Meningitis vaccine stops ear infections

A vaccine for meningitis and pneumonia also prevents many ear infections and the complications that they cause, a study shows.

Scientists scanned the medical records of roughly 150,000 children in Tennessee and 27,000 in New York, noting all immunizations received and the number of ear infections acquired by age 2. The team then compared children born before the vaccine against meningitis and pneumonia became available in 2000 with those born afterward. Three-fourths of the latter group received the vaccine in the first year of life.

In Tennessee and New York, children born after 2000 had 17 and 28 percent, respectively, fewer ear infections by age 2 than did their counterparts who were born before the vaccine was available, the researchers report in the April Pediatrics.

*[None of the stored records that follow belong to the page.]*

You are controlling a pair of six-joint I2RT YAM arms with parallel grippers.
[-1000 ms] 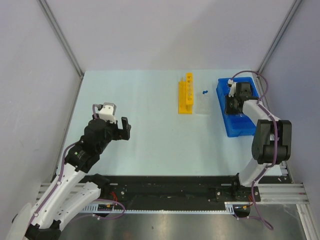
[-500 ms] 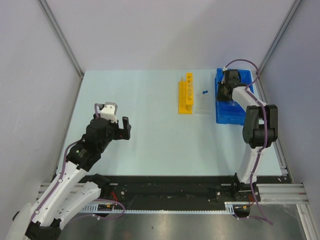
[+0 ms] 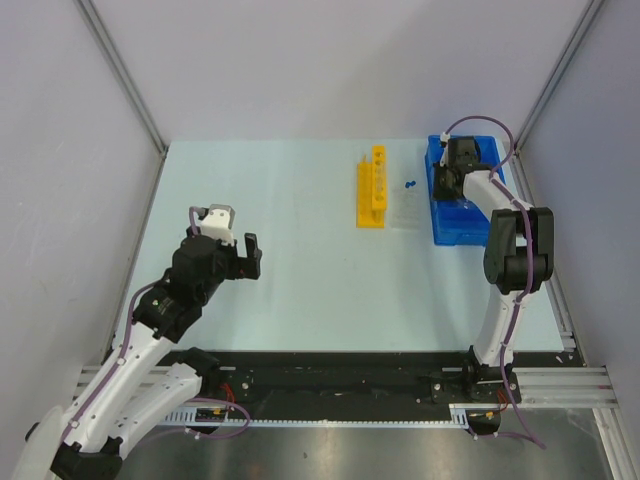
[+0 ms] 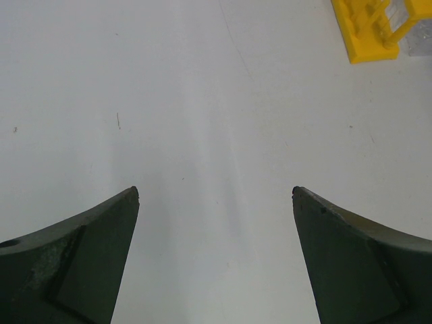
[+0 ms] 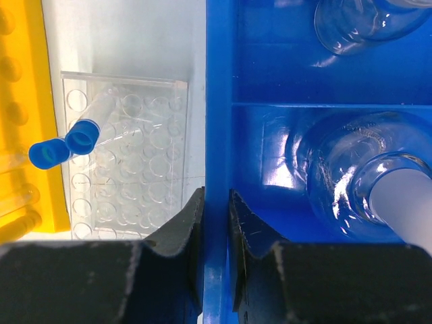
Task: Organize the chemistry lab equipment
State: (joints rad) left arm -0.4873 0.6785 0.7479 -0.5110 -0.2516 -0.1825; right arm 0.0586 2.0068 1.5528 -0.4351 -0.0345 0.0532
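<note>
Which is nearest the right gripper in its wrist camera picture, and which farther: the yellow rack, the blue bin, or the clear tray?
1. blue bin: the right gripper clamps its side wall.
2. clear tray: on the table just left of that wall.
3. yellow rack: far left, beyond the tray.

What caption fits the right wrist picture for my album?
Right gripper pinching the wall of the blue bin, a stoppered flask inside, two blue-capped tubes on the clear tray.
</note>
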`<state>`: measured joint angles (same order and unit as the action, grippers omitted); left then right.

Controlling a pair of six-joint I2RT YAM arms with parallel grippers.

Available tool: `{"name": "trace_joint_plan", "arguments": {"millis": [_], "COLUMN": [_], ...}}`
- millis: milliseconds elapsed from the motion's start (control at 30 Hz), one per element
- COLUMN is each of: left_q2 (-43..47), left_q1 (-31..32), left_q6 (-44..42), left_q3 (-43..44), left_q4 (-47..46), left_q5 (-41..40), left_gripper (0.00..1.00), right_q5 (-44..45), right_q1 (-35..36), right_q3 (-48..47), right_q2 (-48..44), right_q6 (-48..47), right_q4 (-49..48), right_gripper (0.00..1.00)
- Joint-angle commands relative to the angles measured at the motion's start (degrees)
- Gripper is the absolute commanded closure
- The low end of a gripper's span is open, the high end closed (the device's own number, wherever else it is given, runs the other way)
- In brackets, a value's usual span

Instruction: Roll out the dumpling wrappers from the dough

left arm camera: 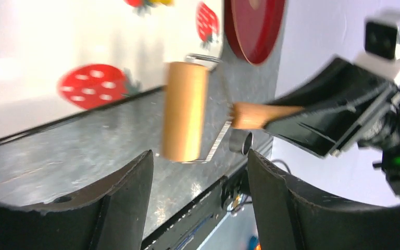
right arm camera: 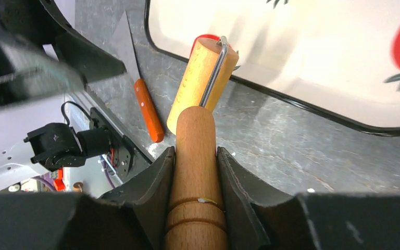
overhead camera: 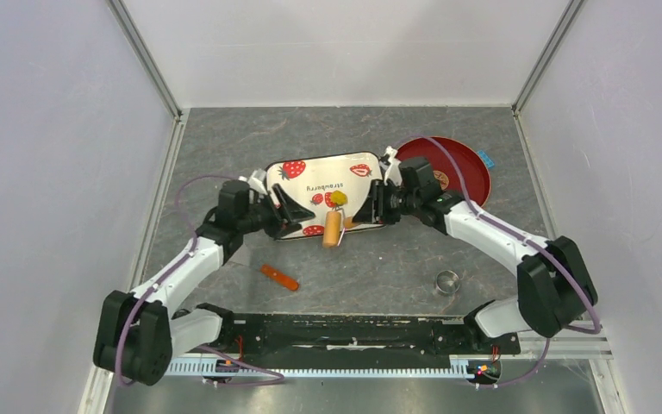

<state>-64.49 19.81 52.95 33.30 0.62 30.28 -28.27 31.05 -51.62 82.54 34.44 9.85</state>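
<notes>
A small yellow lump of dough (overhead camera: 339, 198) lies on the strawberry-print tray (overhead camera: 310, 171) near its front rim. No dumpling wrappers are in view. The wooden roller (overhead camera: 334, 229) lies across that rim, its drum (right arm camera: 203, 83) just short of the dough. My right gripper (right arm camera: 195, 151) is shut on the roller's handle (right arm camera: 195, 130), and it sits at the tray's right front corner (overhead camera: 369, 212). My left gripper (left arm camera: 200, 161) is open with nothing between its fingers (left arm camera: 133, 192). It hovers at the tray's left front corner (overhead camera: 296, 216), facing the roller's drum (left arm camera: 185, 117).
An orange-handled knife (overhead camera: 280, 277) lies on the grey table in front of the tray, also in the right wrist view (right arm camera: 148, 109). A metal ring cutter (overhead camera: 446, 280) stands at the front right. A red plate (overhead camera: 461, 168) sits behind the right arm.
</notes>
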Motion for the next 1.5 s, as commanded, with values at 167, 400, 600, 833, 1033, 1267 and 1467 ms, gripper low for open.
{"name": "trace_joint_plan", "arguments": {"millis": [167, 400, 600, 833, 1033, 1267, 1467], "left_q2": [-2.7, -13.2, -22.2, -26.7, -30.1, -31.0, -27.3], "left_q1": [-22.4, -22.7, -22.5, -21.1, -18.5, -15.6, -14.7], "left_q6": [-14.8, -21.1, -21.5, -22.2, -23.3, -24.5, -25.6], "left_q3": [4.2, 9.5, 10.7, 11.5, 14.7, 16.1, 14.6], "left_q4": [24.3, 26.6, 21.1, 19.6, 22.5, 25.2, 28.4], "left_q5": [-1.2, -5.5, -4.8, -7.0, -11.3, -14.5, -14.0], "left_gripper": [0.30, 0.36, 0.42, 0.50, 0.55, 0.87, 0.98], "right_q5": [0.3, 0.2, 0.1, 0.4, 0.6, 0.8, 1.5], "right_q1": [-6.7, -8.1, -8.2, -8.3, -8.3, -8.3, -8.3], "right_q3": [1.3, 0.0, -1.4, -2.8, -3.5, -3.9, -4.9], "right_q2": [-8.3, -9.5, -9.3, -8.9, -9.2, -9.2, -9.5], "right_q6": [-4.5, -6.2, -6.9, -7.2, -7.3, -7.6, -8.2], "right_q4": [3.8, 6.4, 8.2, 9.4, 10.3, 10.9, 12.1], "right_gripper": [1.00, 1.00, 1.00, 1.00, 1.00, 1.00, 1.00]}}
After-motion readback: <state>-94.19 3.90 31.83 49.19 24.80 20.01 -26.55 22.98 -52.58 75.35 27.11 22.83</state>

Children born after 2000 were also less likely to require surgical insertion of tubes for drainage of chronically infected middle ears, says study coauthor Katherine A. Poehling, a pediatrician at Wake Forest University in Winston-Salem, N.C.

The vaccine, marketed as Prevnar by its maker Wyeth of Madison, N.J., fights seven strains of Streptococcus pneumoniae. Strains of that microbe cause about one-third of middle ear infections, Poehling says.

An earlier study had shown that a different vaccine used in Europe against meningitis and pneumonia also prevented many ear infections (SN: 3/11/06, p. 149: Ear Protection: Combo vaccine prevents some infections).